→ **The problem**
Write out each line exactly, starting with the one containing "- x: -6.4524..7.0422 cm" and stopping after the last line of the listing below.

→ **Materials provided**
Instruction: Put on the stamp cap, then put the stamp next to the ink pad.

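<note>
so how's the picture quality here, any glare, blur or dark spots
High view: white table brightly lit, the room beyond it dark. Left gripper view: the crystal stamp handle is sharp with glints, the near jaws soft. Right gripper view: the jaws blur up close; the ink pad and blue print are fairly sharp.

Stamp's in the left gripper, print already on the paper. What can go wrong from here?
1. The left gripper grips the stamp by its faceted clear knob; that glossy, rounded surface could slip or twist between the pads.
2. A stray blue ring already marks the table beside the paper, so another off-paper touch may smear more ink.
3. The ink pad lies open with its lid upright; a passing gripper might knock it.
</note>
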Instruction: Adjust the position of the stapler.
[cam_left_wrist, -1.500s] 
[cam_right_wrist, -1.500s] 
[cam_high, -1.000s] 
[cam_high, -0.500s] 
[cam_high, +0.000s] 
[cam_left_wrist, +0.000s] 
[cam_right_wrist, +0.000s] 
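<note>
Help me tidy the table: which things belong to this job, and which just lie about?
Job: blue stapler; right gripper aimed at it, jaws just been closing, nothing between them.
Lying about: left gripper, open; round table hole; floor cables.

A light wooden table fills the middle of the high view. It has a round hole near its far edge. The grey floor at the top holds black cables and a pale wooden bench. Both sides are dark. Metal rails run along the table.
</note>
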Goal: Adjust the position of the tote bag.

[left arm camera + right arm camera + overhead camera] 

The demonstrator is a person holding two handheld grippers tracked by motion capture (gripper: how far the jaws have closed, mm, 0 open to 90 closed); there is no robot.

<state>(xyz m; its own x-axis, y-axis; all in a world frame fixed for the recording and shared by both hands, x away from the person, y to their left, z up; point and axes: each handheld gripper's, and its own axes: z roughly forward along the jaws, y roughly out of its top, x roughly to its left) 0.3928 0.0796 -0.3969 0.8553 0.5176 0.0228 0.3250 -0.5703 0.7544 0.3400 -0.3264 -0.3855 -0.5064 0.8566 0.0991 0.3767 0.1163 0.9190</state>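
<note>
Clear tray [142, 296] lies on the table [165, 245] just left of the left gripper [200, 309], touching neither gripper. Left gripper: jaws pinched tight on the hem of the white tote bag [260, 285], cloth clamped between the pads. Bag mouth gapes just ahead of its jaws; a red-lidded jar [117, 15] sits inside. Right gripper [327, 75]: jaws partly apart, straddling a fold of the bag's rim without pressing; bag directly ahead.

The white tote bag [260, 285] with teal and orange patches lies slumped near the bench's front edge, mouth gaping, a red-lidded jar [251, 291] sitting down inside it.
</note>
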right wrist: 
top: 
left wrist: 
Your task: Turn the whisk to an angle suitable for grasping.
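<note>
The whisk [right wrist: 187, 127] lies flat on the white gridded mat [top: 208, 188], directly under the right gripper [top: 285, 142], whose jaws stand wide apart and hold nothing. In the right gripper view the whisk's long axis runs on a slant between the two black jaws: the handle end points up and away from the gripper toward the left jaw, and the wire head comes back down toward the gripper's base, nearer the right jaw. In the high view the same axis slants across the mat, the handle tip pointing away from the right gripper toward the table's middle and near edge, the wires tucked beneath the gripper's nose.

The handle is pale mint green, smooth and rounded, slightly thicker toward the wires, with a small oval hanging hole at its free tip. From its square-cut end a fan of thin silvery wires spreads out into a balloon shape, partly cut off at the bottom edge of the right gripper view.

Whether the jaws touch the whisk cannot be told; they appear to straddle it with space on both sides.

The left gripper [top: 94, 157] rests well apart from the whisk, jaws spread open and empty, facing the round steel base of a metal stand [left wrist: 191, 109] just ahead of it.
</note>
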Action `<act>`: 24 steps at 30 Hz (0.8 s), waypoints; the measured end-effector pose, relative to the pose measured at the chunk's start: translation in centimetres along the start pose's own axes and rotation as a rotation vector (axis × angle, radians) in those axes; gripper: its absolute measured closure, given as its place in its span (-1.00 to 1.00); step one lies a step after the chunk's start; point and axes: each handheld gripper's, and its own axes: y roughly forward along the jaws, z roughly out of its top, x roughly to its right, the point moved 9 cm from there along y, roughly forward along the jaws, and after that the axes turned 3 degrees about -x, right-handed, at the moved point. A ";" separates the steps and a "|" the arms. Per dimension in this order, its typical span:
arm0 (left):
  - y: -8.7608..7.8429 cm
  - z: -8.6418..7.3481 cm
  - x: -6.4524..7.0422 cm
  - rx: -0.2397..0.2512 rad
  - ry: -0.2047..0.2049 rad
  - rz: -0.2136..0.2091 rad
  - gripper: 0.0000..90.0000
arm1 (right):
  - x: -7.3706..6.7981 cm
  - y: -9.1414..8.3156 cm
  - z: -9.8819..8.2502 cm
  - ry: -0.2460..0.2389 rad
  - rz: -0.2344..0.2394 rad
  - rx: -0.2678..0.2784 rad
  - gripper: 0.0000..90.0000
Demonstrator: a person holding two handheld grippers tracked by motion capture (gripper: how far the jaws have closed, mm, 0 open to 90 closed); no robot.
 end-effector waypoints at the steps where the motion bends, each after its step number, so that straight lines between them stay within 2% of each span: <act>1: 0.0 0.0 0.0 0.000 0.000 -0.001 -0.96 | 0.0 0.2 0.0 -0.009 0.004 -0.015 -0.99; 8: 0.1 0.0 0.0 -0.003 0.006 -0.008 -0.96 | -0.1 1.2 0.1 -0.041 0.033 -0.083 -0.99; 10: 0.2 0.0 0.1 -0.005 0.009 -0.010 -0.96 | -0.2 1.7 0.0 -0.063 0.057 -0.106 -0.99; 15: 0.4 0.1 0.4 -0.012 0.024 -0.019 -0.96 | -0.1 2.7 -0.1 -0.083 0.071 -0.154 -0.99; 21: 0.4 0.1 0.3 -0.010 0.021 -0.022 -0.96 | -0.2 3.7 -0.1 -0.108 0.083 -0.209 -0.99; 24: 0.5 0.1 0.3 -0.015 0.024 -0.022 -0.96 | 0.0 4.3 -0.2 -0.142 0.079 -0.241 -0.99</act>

→ **Expected answer**
  - x: -6.4524..7.0422 cm
  - rx: -0.2397..0.2512 rad
  - ry: -0.2047..0.2049 rad
  - rz: -0.2136..0.2091 rad
  - gripper: 0.0000..90.0000
arm1 (right):
  - x: -7.3706..6.7981 cm
  - y: -9.1414..8.3156 cm
  - z: -9.8819..8.2502 cm
  - ry: -0.2460..0.2389 rad
  - rz: -0.2344..0.2394 rad
  - rx: -0.2678..0.2784 rad
  - gripper: 0.0000..90.0000
Demonstrator: a person holding two handheld grippers tracked by motion capture (gripper: how far the jaws have closed, mm, 0 open to 90 closed); no robot.
 end-effector waypoints at the steps where the motion bends, each after its step number, so that straight lines between them stay within 2% of each span: <act>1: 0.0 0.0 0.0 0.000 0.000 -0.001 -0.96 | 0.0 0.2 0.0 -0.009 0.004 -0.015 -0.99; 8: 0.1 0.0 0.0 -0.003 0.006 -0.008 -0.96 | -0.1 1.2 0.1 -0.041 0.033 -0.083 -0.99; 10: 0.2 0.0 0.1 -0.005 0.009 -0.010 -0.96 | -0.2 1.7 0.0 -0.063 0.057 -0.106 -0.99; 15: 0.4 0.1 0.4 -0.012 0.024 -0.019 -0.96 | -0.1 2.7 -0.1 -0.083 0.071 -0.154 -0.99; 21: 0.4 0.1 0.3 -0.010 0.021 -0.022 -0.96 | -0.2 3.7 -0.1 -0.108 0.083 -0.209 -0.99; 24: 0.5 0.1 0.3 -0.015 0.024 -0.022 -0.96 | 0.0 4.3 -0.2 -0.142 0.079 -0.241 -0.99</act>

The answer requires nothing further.